Sex Offender Registration and Notification (H 5456)DIED
The ACLU provided testimony to the House Finance committee in May in opposition to legislation (H 5456) overhauling the state’s sex offender registration and community notification laws. The proposed legislation would replace the existing law with federal standards so costly that few other states have chosen to implement them. The federal Sex Offender Registration and Notification Act (SORNA) includes draconian public notification requirements, lifetime sex offender registration even for juvenile offenders, and retroactive registration for persons whose offenses may have occurred decades earlier. The ACLU testified that notification laws hinder rehabilitation and ignore the reality of sex offenses, which is that over 90% of them are committed against victims known to the perpetrator, not by strangers. Similar legislation has been passed in the House for the last two years, but has not received a Senate vote. The bill was not voted out of committee this year.
Students Rights Bills
Internet Filtering of School Computers (H 5581A, S 0460A)Passed by Senate and House; Never Approved by Opposite Chamber
In June, the House Health, Education and Welfare committee approved legislation sponsored by Representative Arthur Handy, addressing the use of Internet filters on school computers. Statewide, Internet filters used by school districts block considerably more information than is required by federal law, often without prior warning, derailing classroom lessons and hindering the ability of students to complete homework. In June, the House and Senate approved legislation by Representative Arthur Handy (H 5581A) and Senator Adam Satchell (S 0460A) requiring schools maintain a detailed written policy regarding the use of their filters, expressly permitting teachers to have websites unblocked in an expedient fashion, and requiring districts to reevaluate requests for unblocking annually to determine if any changes to the filter must be made. Although the House version was approved by the House, the Senate version was approved by the Senate, and both bills were scheduled to move in the opposite chamber, the final votes were not taken before the legislative session ended and the bills died.

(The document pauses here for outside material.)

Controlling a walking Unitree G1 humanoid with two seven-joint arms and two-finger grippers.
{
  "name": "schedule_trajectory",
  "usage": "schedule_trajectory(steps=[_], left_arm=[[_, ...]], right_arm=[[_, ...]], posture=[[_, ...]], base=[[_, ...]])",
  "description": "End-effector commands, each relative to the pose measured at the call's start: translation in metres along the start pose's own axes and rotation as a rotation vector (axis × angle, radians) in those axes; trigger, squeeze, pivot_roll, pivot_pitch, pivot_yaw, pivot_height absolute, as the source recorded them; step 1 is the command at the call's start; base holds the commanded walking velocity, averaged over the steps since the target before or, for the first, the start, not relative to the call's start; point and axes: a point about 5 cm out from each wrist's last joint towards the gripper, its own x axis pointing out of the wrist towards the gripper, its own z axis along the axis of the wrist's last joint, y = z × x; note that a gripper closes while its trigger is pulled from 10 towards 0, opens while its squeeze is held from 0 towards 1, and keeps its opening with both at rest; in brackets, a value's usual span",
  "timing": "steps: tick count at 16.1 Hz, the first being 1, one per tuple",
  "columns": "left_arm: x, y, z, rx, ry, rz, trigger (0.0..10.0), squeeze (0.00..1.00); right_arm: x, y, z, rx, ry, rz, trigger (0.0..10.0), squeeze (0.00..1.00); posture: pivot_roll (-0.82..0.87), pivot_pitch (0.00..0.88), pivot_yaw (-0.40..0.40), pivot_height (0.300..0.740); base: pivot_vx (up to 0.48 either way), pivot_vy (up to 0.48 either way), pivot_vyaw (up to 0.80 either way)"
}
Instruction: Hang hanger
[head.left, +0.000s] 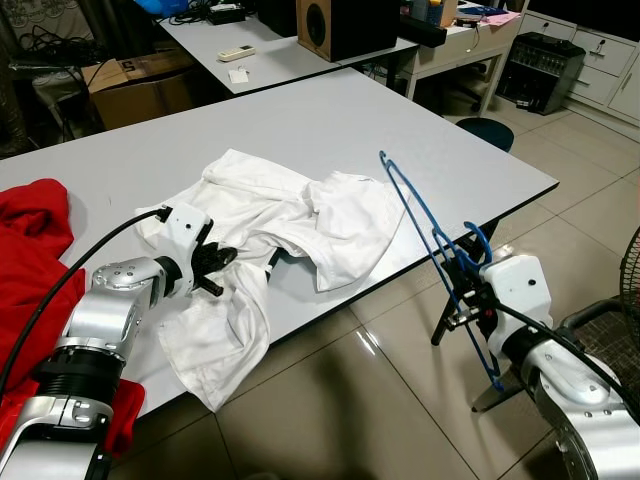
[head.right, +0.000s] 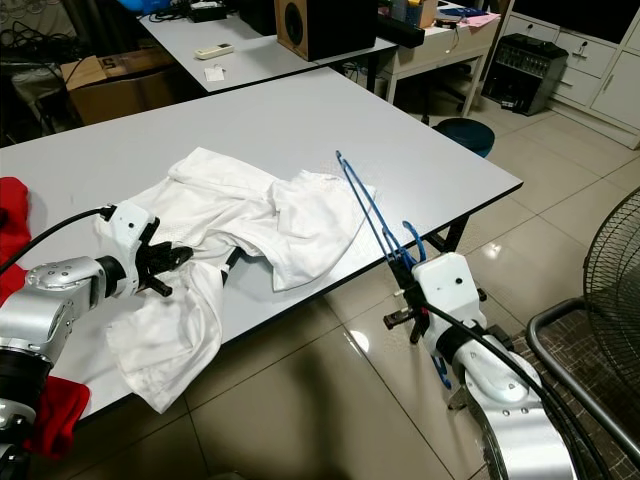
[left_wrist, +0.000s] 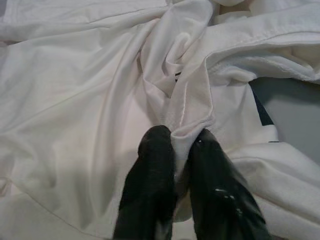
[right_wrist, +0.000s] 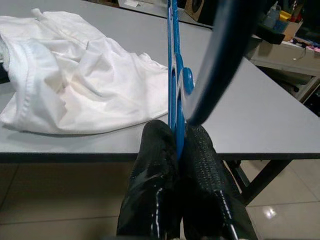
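A crumpled white shirt (head.left: 270, 225) lies on the grey table (head.left: 300, 120), partly hanging over the front edge. My left gripper (head.left: 222, 262) is shut on a fold of the white shirt (left_wrist: 190, 107) near that edge. My right gripper (head.left: 462, 285) is off the table's right front side, shut on a blue hanger (head.left: 420, 215). The blue hanger (right_wrist: 175, 75) rises from my right fingers (right_wrist: 152, 165) with its far end above the shirt's right side. Its hook curves beside my right wrist.
A red cloth (head.left: 35, 250) lies at the table's left end. Behind stand a second table (head.left: 270, 50) with a speaker (head.left: 345, 25), a cardboard box (head.left: 140, 85) and white drawers (head.left: 590, 60). A fan (head.right: 600, 290) and a dark frame stand on the tiled floor at right.
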Motion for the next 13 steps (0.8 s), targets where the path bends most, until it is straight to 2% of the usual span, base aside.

School Computer Privacy (S 0402)DIED
As technology becomes more ubiquitous, schools statewide have begun handing out school-owned computers for at-home use by students. Although these devices are used in the home, they carry virtually no privacy protections and some schools have even informed children the computers are subject to monitoring any time, even by remote access while the child is at home. In March, the ACLU testified before the Senate Education committee in support of legislation sponsored by Senator Adam Satchell (S 0402) to put in place critical privacy protections for students. The legislation would allow Rhode Island to avoid the problems faced by other states, by clarifying that the devices may only be searched when there is reasonable suspicion to believe the child has engaged in misconduct, prohibiting remote access except in limited circumstances, and allowing parents to opt their child out of such one-to-one technology programs entirely. The bill was not voted on by committee, and died.
School Discipline (H 5383, S 0299A)Passed by Senate and House; Never Approved by Opposite Chamber
Even as consensus grows nationwide that out-of-school suspensions carry a lifetime of ill effects and should only be used for the most serious offenses, Rhode Island’s students are routinely suspended from school for small infractions that pose no risk of physical harm or serious distraction to their peers. The ACLU has demonstrated for the past several years that the tremendous overuse of suspensions in Rhode Island’s schools leaves minority students disproportionately affected, particularly for the less-serious “subjective” offenses, in June, the ACLU released a report demonstrating the serious over-suspension of children with disabilities. In March and April, the ACLU testified before the House Health, Education and Welfare and Senate Education committees in support of legislation by Representative John Lombardi (H 5383) and Senator Juan Pichardo (S 0299A) requiring that suspensions be served in-school, unless the student poses a physical risk or serious distraction to other students, and requiring school districts to examine their discipline data annually and come up with plans to mitigate any disproportionate suspension rates that may exist. In June both the House and Senate passed versions of the legislation, but the bills failed to be approved by the other chamber in time and the bills died.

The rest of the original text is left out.